Gitlab (PRs, Issues)

closed_at

Bitbucket (PRs)

closed_at

Azure DevOps (PRs, Issues)

closedDate

JIRA (Issues)

resolution_date
​

ClickUp (Issues)

date_closed
​

Trello (Issues)

dateLastActivity, recorded when the issue is detected as CLOSED (see state field)

Reporting Use Cases

The Closed At field is one of the most important timestamps for performance measurement, as it marks the completion of a work item. It is the endpoint for many cycle time calculations and is essential for tracking throughput and team velocity.

  • Filtering by Completion Status: The presence or absence of this timestamp is the primary way to distinguish between open and completed work.

    • Focus on Open Items: To create a report of all work that is still in progress, use a filter where Closed At is null.

    • Analyze Completed Work: To measure performance on finished tasks, filter your reports to only include items where closed_at is not null. You can also scope this to a specific timeframe, such as Closed At in the previous 3 months, to review recent accomplishments.

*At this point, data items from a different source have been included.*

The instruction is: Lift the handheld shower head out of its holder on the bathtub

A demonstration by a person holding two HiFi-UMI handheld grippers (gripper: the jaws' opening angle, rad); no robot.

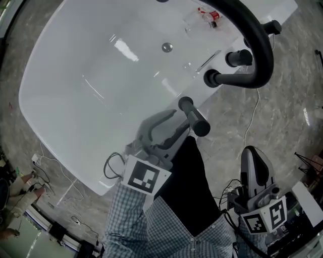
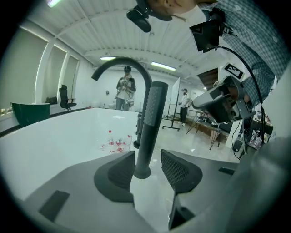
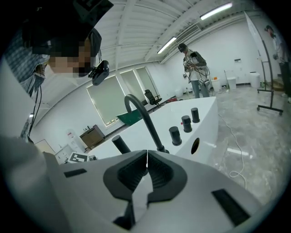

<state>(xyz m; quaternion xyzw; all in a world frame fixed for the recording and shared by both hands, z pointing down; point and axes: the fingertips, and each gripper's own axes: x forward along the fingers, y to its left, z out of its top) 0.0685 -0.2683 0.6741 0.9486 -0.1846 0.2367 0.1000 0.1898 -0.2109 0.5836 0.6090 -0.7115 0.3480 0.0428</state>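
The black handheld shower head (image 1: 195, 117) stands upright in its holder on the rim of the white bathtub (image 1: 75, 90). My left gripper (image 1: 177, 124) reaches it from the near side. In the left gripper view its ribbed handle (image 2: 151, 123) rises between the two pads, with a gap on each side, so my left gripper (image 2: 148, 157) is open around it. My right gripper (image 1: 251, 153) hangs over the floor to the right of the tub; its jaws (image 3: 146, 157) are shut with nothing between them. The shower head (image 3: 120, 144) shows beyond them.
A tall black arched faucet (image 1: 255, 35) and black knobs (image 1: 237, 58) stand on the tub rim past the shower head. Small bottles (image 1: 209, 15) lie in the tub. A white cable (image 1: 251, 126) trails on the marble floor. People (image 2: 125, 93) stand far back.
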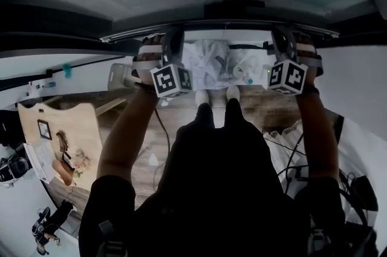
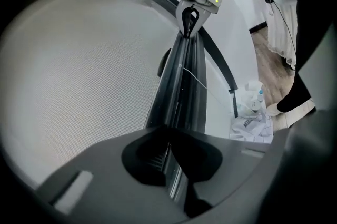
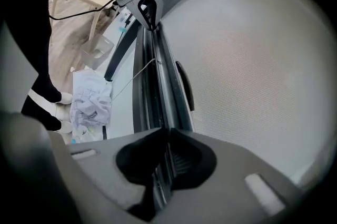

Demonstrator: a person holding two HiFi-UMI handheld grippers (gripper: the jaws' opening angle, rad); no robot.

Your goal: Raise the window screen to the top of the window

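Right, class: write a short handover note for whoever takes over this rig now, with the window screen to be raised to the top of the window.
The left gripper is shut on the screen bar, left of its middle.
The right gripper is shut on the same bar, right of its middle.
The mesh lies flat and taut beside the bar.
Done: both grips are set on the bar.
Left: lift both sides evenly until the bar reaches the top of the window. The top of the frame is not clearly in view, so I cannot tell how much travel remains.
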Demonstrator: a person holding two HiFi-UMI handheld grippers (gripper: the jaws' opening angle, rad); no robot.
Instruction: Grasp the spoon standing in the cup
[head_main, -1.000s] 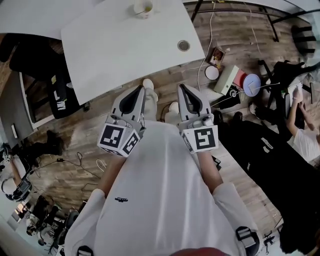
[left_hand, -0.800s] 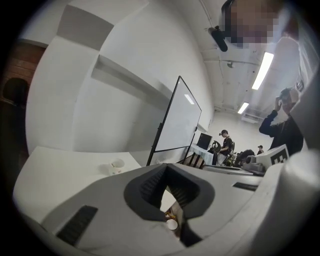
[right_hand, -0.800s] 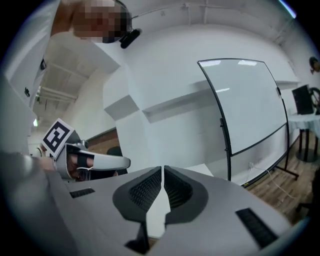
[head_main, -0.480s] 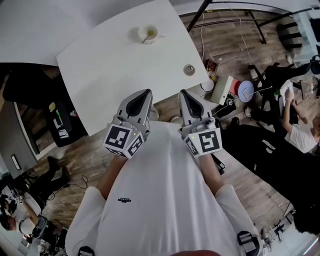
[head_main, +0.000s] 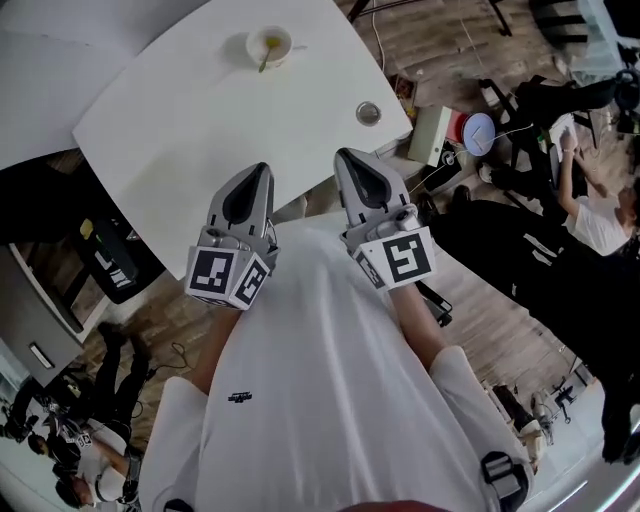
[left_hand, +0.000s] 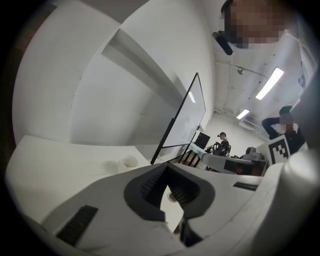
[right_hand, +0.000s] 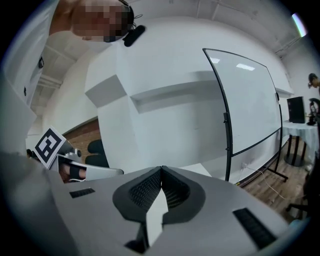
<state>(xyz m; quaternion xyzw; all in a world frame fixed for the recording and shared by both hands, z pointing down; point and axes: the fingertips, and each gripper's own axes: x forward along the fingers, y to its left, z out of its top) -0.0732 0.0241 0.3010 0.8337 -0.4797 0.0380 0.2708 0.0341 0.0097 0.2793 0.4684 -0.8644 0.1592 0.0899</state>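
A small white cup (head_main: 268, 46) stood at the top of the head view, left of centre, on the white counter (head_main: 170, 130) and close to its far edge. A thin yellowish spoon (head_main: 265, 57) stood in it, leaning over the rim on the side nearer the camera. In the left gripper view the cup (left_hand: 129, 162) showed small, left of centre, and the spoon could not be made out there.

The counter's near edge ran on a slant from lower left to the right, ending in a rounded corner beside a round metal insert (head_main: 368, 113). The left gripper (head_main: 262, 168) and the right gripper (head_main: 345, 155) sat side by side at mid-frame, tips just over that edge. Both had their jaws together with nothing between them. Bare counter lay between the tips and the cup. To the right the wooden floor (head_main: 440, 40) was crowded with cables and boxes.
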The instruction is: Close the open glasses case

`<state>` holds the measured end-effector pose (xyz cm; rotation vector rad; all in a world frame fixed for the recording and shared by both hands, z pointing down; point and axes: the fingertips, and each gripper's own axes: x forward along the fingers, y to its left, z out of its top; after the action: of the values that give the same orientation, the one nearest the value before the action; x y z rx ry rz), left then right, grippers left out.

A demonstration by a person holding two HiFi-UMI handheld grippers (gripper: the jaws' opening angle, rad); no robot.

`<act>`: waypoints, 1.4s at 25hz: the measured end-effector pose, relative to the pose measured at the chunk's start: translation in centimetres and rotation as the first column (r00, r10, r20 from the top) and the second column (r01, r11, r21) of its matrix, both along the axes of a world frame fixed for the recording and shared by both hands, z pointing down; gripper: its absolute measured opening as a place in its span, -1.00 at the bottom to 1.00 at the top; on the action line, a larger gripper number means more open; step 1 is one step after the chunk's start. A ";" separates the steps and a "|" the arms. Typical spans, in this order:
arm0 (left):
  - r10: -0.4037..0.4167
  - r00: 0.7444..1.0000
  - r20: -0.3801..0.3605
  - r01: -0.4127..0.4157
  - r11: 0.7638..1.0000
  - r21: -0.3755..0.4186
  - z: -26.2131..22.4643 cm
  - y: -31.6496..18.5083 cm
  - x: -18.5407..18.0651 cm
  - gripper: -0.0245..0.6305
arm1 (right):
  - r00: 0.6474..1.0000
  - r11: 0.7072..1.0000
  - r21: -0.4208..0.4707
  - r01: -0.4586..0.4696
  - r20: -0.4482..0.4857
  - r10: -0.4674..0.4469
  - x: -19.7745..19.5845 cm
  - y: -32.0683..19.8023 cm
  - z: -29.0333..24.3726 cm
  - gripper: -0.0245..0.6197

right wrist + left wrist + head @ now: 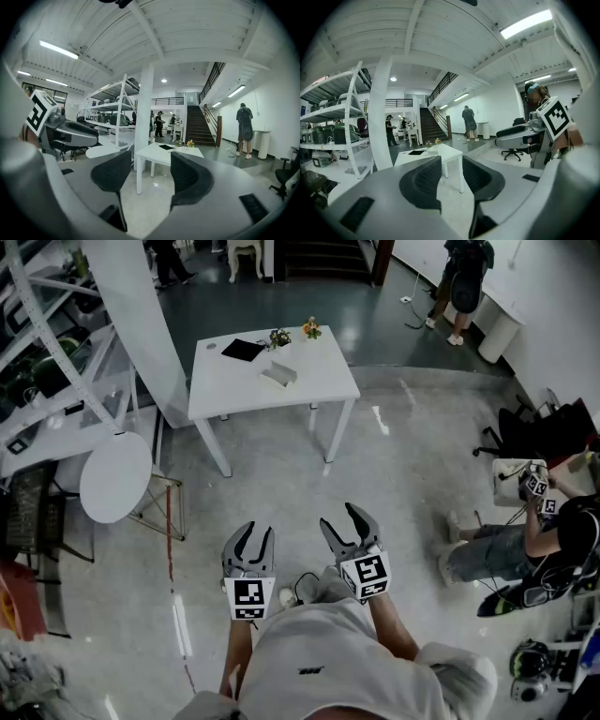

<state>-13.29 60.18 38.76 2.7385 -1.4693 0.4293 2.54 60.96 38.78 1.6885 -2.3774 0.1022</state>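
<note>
A white table [234,390] stands a few steps ahead on the floor. On it lies a pale open case [278,374], apparently the glasses case, near the table's middle. A flat black item [244,350] and two small flower pots [279,337] sit behind it. My left gripper [253,538] and right gripper [345,521] are held side by side in front of my body, far short of the table. Both are open and hold nothing. The table [440,153] shows between the left gripper's [451,161] jaws. It also shows as the table [161,154] between the right gripper's [151,161] jaws.
A white pillar [131,324] and metal shelving [47,352] stand left of the table. A round white tabletop [114,476] leans by the shelves. A person sits at the right [525,540], and another stands at the far right [466,282]. A staircase rises behind.
</note>
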 end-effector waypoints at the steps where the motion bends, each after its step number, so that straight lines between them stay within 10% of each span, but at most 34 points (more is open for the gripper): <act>1: 0.001 1.000 -0.001 -0.001 1.000 0.002 0.1 0.0 -0.2 -0.46 | 1.000 1.000 0.002 -0.001 0.009 0.001 -0.3 0.1 0.1 -0.10; 35: 0.019 0.999 0.032 -0.018 1.000 -0.014 1.1 -18.6 2.5 -0.46 | 0.999 0.999 -0.032 0.024 0.050 -0.023 1.0 -18.9 1.3 -0.10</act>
<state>-10.83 41.58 39.85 2.7495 -1.4431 0.4843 3.53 42.07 40.12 1.6616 -2.4169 0.1792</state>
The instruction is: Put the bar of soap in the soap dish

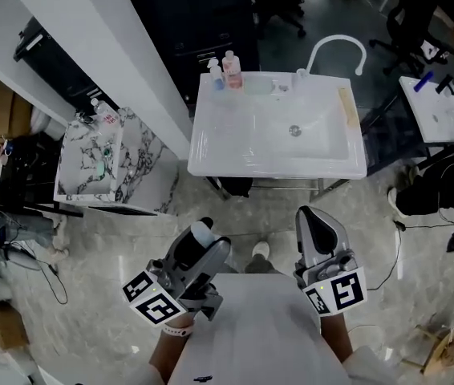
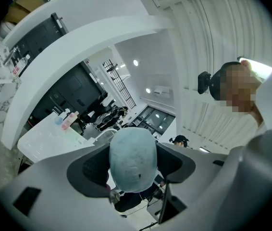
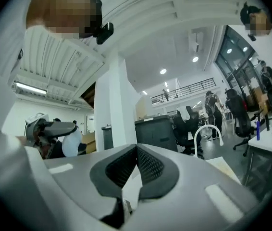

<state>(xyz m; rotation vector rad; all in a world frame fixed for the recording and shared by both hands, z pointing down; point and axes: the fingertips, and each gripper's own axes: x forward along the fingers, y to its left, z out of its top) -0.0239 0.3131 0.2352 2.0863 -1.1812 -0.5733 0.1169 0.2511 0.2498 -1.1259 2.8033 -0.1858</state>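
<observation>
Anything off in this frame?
Nothing stands out. The bar of soap sits squarely in the left gripper, the right gripper is shut and empty, and the bottles on the sink stand upright.

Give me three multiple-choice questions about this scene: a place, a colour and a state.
1. Where are the bottles? A) far left corner of the sink B) on the floor C) in the basin
2. What colour is the bar of soap? A) red B) pale blue C) black
3. The right gripper is: A) shut and empty B) holding soap C) holding a bottle
Answers: 1 A, they stand on its far rim; 2 B, it looks pale blue between the left gripper's jaws; 3 A, its jaws meet with nothing between.
</observation>
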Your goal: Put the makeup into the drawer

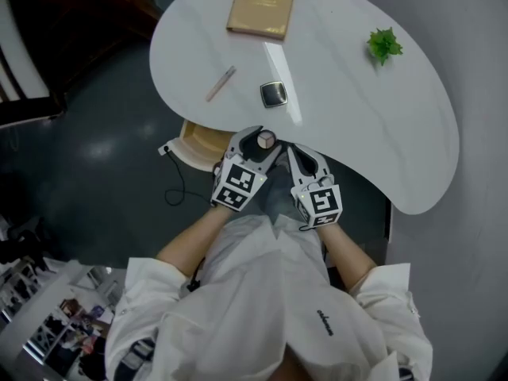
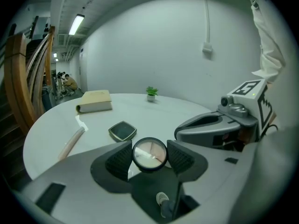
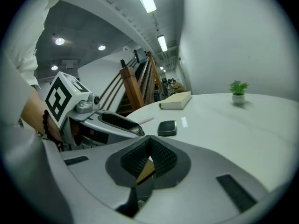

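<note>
My left gripper point(image 1: 263, 143) is shut on a small round makeup compact point(image 1: 266, 139) with a clear lid and pink powder, held at the table's near edge. In the left gripper view both pads point(image 2: 120, 158) press on the round compact point(image 2: 149, 154). On the white table point(image 1: 357, 117) lie a square dark compact point(image 1: 273, 94) and a slim pinkish makeup stick point(image 1: 221, 83). The open wooden drawer point(image 1: 197, 143) sticks out under the table's edge, just left of my left gripper. My right gripper point(image 1: 298, 152) is shut and holds nothing; its tips meet in the right gripper view point(image 3: 149, 144).
A tan book point(image 1: 262, 6) lies at the table's far side and a small green plant point(image 1: 384, 45) stands at the right. A cable point(image 1: 176, 182) trails on the dark floor left of the drawer. Wooden stair rails point(image 2: 18, 78) stand beyond the table's left end.
</note>
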Action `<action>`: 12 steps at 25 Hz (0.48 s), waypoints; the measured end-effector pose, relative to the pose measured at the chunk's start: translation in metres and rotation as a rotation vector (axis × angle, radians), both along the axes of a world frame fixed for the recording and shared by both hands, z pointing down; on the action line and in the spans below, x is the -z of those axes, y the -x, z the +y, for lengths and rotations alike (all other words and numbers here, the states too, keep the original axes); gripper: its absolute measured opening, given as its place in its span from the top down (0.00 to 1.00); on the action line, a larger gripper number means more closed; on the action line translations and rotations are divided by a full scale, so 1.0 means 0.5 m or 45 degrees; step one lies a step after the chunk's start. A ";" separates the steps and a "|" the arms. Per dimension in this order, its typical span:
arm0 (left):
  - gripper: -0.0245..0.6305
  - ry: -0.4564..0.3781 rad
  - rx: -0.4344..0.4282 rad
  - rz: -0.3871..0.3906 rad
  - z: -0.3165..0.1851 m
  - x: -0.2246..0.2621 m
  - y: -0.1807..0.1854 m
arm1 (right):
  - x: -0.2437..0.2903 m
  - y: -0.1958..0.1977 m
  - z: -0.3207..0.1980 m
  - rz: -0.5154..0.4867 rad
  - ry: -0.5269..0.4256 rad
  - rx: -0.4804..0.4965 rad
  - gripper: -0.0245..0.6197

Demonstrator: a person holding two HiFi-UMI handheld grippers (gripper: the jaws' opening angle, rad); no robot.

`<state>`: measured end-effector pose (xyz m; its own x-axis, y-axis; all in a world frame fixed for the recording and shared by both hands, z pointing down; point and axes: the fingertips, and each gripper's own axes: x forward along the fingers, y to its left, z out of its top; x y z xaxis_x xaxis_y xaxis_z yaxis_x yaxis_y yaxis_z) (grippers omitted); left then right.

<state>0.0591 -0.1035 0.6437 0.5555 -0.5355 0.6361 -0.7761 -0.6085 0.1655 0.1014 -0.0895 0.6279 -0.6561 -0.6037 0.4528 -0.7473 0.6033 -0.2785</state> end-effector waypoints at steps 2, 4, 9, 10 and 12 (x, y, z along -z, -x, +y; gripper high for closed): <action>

  • Calculating Cycle Time and Lead Time: Closed At is the definitive "end" point for measuring how long it takes to deliver work.

    • Lead Time for Changes: This critical DORA metric measures the total time from creation to completion. It is calculated with the formula (closed_at - created_at) / DAY().

    • Time to Resolution: You can measure the time from first assignment to completion with (closed_at - assigned_at) / DAY(), which helps understand how long the active work phase takes.

  • Measuring Throughput: By using Closed At as a dimension in charts, you can visualize your team's delivery pace.

    • Team Velocity: A column chart with YEAR_MONTH(closed_at) as the dimension and COUNT() as the metric will show the number of items your team completes each month. This is a direct measure of your team's throughput.

    • Story Point Velocity: For a more effort-based view of throughput, you can use the same dimension but with SUM(story_points) as the metric to see the total volume of work (measured in story points) completed each month.